Anonymous wrote:Anonymous wrote:Anonymous wrote:Anonymous wrote:The point is that transgender people aren't worth MORE than non-transgender people. That means that the rights of non-transgender people have to be just as equally protected as the rights of transgender people. So just letting one transgender person use the locker room they want to can cause 50 people to feel awkward, be scared, feel threatened etc. That is NOT the solution. The solution are gender neutral facilities that need to be added everywhere. If they end up meaning transgender people are allowed by law to use the facilities THEY feel they belong to and everyone bothered by it can then use the neutral facilities - OR the transgender people are required to use neutral rooms and everyone else uses gender specific facilities to ME doesn't matter...as long as everybody and NOT JUST the transgender people are respected here.
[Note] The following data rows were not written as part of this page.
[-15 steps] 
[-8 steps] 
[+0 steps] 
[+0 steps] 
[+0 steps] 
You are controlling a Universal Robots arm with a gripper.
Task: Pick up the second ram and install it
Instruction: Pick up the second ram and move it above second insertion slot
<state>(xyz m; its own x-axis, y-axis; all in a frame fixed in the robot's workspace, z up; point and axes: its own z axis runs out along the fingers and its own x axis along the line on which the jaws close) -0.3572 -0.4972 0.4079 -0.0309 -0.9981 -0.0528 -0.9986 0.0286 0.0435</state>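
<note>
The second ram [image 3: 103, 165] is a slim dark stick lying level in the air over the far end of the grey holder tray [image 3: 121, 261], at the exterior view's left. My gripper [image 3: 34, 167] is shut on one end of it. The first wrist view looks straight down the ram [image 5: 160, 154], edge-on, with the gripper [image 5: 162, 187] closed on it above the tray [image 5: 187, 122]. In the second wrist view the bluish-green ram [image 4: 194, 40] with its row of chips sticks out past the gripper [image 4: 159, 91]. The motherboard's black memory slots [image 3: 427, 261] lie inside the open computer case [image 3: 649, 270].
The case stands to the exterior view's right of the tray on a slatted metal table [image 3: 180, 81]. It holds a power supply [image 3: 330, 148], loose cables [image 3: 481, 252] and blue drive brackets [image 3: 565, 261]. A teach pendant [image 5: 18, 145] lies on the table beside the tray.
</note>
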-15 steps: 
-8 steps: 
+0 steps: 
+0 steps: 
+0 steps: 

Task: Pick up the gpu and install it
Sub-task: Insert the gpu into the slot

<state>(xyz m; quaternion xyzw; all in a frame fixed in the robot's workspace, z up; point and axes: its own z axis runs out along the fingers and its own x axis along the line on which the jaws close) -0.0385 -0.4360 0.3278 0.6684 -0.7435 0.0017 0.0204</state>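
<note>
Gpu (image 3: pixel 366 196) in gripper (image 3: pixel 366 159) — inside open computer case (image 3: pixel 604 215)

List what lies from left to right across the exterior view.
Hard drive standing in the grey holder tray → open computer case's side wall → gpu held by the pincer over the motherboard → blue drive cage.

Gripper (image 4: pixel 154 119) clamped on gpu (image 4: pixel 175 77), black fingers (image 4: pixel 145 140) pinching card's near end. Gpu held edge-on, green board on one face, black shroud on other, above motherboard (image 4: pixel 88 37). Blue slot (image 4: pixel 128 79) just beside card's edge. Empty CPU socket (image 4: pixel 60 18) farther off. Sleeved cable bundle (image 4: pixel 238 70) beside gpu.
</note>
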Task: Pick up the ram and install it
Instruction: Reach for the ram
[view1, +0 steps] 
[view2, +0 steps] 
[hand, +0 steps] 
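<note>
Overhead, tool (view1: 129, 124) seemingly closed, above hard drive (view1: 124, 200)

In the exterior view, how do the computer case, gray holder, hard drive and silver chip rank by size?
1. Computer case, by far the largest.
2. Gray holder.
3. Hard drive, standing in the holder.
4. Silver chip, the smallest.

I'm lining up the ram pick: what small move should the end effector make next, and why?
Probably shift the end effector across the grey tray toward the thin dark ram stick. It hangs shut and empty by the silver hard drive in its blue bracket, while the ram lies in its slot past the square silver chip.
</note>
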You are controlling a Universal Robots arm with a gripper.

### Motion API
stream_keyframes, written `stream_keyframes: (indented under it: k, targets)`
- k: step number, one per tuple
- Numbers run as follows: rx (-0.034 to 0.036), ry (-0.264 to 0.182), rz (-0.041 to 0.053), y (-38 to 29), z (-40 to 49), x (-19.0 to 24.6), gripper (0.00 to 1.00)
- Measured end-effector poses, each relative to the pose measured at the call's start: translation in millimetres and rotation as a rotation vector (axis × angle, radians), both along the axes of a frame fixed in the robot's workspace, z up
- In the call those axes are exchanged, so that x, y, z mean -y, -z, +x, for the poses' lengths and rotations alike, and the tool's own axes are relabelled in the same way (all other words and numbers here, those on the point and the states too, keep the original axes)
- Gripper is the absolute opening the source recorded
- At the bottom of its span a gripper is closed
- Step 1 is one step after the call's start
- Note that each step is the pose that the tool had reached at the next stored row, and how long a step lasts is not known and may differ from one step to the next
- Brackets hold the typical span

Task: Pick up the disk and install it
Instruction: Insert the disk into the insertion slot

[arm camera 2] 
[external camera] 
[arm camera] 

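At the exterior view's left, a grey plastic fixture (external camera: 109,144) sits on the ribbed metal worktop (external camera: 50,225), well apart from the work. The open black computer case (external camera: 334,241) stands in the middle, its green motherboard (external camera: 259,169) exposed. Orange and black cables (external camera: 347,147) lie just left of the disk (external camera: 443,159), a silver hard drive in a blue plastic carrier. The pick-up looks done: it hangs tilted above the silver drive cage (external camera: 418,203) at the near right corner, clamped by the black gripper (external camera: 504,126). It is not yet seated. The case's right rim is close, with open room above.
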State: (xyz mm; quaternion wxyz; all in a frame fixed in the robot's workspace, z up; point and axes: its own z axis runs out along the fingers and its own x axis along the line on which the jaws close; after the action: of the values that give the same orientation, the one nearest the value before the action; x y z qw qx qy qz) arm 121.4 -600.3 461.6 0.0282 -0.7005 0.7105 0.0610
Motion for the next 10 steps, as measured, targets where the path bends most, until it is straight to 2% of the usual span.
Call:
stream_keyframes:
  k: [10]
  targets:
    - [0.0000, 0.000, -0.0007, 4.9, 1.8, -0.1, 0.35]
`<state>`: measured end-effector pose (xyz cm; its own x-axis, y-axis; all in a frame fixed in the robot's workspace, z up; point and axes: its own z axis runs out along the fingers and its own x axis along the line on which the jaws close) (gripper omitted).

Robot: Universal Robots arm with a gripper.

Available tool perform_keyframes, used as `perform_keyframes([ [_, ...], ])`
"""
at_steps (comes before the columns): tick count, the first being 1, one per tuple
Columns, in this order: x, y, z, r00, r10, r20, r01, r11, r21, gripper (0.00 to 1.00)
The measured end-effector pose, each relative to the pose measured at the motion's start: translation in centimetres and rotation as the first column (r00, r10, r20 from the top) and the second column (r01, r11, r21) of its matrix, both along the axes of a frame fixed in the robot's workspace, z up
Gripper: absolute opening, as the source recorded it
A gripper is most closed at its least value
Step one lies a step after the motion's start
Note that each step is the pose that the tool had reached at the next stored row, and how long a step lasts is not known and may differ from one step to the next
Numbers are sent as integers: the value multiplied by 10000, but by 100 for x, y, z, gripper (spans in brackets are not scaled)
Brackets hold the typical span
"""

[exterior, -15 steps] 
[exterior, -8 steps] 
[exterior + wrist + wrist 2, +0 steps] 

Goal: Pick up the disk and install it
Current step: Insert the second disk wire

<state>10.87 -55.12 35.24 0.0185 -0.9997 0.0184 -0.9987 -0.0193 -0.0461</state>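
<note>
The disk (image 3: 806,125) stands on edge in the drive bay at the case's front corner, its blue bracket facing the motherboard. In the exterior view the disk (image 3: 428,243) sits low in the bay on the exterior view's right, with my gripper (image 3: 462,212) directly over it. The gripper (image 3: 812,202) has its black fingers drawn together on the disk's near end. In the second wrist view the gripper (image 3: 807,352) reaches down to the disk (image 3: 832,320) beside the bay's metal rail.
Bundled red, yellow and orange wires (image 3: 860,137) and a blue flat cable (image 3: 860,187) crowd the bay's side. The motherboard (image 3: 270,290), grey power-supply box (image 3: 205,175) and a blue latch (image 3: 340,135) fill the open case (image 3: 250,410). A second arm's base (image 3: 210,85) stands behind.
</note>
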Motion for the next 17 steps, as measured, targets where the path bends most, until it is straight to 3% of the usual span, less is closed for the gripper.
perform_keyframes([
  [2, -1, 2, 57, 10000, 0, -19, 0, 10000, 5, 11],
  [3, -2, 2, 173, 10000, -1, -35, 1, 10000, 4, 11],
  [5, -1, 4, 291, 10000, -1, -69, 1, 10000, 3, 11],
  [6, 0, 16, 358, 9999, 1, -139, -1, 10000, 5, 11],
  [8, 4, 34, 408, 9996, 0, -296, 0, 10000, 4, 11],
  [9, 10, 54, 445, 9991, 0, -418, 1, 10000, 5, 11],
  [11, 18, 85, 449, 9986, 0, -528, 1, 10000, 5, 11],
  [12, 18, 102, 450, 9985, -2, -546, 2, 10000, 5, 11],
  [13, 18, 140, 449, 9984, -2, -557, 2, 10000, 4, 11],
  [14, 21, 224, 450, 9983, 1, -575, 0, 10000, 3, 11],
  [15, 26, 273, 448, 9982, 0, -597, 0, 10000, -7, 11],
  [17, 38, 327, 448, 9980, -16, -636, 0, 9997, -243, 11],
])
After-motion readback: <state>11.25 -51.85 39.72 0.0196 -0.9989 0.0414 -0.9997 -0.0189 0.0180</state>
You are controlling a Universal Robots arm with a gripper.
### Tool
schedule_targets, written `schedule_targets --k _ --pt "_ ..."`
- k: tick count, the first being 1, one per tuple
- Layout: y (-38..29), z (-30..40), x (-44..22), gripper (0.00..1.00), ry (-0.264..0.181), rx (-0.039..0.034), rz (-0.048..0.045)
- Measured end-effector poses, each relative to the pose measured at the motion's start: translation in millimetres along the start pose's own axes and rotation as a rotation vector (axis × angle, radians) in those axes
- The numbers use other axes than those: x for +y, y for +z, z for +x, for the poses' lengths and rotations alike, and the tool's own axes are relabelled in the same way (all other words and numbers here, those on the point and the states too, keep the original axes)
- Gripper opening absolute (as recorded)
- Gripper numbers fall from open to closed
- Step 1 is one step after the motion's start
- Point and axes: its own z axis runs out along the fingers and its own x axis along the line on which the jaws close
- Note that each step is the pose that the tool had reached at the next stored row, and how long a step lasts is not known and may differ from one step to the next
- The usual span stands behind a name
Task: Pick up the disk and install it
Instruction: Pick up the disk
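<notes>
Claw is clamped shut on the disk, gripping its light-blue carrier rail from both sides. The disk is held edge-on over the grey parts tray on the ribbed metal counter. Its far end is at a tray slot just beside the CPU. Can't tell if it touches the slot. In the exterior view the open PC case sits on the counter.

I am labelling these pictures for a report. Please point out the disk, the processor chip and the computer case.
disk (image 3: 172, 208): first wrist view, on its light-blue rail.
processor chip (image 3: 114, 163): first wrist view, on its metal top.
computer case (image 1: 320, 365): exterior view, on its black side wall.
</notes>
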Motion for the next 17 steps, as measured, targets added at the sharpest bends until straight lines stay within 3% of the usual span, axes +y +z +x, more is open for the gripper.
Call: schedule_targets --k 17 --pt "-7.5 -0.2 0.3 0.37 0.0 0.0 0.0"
But you don't have a right to feel comfortable. There is no such right.
Now, I'm all in favor of adding single-user facilities that anybody may use. For example, people who don't feel comfortable sharing a locker room with other people, for whatever reason. As you suggest.
Then what right exactly is it that means transgender people can use facilities that are for the opposite sex? I'm seriously asking. Is there even a law?
Not pp, but human beings do not have a right to "comfort" - but they do have a right to safety.
As has been repeatedly mentioned time and time again, transgender persons have been, and continue to MUCH more likely be the victim of violence in a locker room, than perpetrator of violence. A transgender woman is safer in a locker room with other women. And there have been no cases of women harmed by a transgender woman in a locker room. It's a safe arrangement for all parties.
Anonymous wrote:Planet Fitness doesn't have to "warn" anybody of anything.
The woman who was dropped violated reestablishes company policy. I don't see any problem there, and she's not seeking reinstatement of her membership, anyway.
Anonymous wrote:
Then what right exactly is it that means transgender people can use facilities that are for the opposite sex? I'm seriously asking. Is there even a law?